Markus Braun, ehemals geschäftsführender Vorstand von Wirecard
Seit Anfang 2019 hatten deutsche Finanzaufseher einen konkreten Verdacht auf Bilanzmanipulationen beim mittlerweile insolventen Zahlungsabwickler Wirecard. Doch nach Informationen der F.A.S. war nur ein Mitarbeiter auf den Fall angesetzt.

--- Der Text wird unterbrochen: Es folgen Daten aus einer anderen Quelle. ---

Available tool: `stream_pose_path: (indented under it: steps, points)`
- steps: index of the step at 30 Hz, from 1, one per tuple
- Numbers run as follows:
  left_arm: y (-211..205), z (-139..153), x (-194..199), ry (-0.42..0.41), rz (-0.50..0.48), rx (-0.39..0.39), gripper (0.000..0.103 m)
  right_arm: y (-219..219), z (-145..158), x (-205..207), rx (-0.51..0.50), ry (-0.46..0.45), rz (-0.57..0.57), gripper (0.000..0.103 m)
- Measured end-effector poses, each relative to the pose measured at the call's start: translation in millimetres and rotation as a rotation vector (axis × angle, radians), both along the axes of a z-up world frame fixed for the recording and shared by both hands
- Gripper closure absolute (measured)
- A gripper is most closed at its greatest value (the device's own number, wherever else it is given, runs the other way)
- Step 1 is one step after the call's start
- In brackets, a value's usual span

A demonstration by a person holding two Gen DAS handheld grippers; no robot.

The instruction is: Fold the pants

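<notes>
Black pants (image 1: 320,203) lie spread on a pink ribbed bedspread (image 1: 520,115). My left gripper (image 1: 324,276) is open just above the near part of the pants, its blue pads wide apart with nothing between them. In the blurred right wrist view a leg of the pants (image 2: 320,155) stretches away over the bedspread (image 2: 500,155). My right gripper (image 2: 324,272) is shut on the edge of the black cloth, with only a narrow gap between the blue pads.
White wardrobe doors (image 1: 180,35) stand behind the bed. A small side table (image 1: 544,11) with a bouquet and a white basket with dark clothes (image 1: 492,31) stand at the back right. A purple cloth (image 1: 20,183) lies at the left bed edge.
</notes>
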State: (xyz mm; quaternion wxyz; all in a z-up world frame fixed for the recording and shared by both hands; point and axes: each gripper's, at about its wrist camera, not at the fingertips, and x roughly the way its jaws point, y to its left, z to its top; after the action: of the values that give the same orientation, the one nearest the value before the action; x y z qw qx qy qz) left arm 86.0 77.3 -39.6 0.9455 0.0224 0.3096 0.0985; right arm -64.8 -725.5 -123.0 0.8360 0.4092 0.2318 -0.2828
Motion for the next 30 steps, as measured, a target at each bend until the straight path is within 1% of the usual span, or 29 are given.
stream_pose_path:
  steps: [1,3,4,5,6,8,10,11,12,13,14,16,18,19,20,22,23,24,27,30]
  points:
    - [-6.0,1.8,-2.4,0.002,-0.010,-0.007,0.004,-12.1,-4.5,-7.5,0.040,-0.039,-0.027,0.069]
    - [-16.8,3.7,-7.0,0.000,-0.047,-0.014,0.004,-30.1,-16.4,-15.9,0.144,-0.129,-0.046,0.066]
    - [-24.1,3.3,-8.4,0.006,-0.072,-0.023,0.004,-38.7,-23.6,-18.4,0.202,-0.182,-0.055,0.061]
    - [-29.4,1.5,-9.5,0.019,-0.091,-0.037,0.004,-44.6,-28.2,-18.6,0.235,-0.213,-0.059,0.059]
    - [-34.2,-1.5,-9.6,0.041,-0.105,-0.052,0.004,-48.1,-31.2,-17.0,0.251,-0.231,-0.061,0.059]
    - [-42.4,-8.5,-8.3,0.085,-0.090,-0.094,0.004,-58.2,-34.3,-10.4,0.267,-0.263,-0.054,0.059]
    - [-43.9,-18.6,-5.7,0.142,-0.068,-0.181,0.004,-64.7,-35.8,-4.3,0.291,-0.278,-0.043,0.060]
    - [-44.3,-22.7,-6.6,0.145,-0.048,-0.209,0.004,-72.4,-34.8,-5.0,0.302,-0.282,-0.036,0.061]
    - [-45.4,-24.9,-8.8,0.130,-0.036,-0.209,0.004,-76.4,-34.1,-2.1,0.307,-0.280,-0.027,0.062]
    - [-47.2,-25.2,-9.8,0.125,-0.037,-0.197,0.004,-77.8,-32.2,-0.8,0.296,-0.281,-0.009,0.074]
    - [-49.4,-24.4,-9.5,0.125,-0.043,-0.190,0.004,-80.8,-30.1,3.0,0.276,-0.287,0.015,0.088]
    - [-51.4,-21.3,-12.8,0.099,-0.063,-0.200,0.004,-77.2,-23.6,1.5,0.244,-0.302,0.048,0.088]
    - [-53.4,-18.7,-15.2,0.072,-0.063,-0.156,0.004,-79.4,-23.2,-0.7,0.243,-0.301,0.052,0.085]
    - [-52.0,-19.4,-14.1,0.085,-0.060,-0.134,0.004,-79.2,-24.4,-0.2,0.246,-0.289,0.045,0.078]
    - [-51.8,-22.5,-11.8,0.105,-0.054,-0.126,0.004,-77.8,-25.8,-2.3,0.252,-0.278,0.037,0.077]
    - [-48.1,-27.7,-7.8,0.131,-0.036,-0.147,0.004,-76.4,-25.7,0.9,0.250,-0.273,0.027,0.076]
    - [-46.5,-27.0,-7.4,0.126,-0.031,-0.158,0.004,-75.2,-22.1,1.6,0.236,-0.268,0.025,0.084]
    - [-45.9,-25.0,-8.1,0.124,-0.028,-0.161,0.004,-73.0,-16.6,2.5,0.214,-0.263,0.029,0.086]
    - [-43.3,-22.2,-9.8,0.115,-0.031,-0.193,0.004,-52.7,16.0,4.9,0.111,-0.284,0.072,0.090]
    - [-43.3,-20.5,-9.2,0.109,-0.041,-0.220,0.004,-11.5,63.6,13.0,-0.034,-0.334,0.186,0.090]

In der deutschen Finanzaufsicht gab es zwar seit Anfang 2019 einen konkreten Verdacht auf Bilanzmanipulationen beim mittlerweile insolventen Skandalkonzern Wirecard. Doch nach Informationen der Frankfurter Allgemeinen Sonntagszeitung war mit der aufwendigen und komplexen Prüfung der Betrugsvorwürfe gegen den im Deutschen Aktienindex DAX geführten Zahlungsverkehrsdienstleister in den vergangenen 16 Monaten im Wesentlichen nur ein einzelner Mitarbeiter betraut – obwohl der Fall während dieser Zeit immer weitere Kreise zog.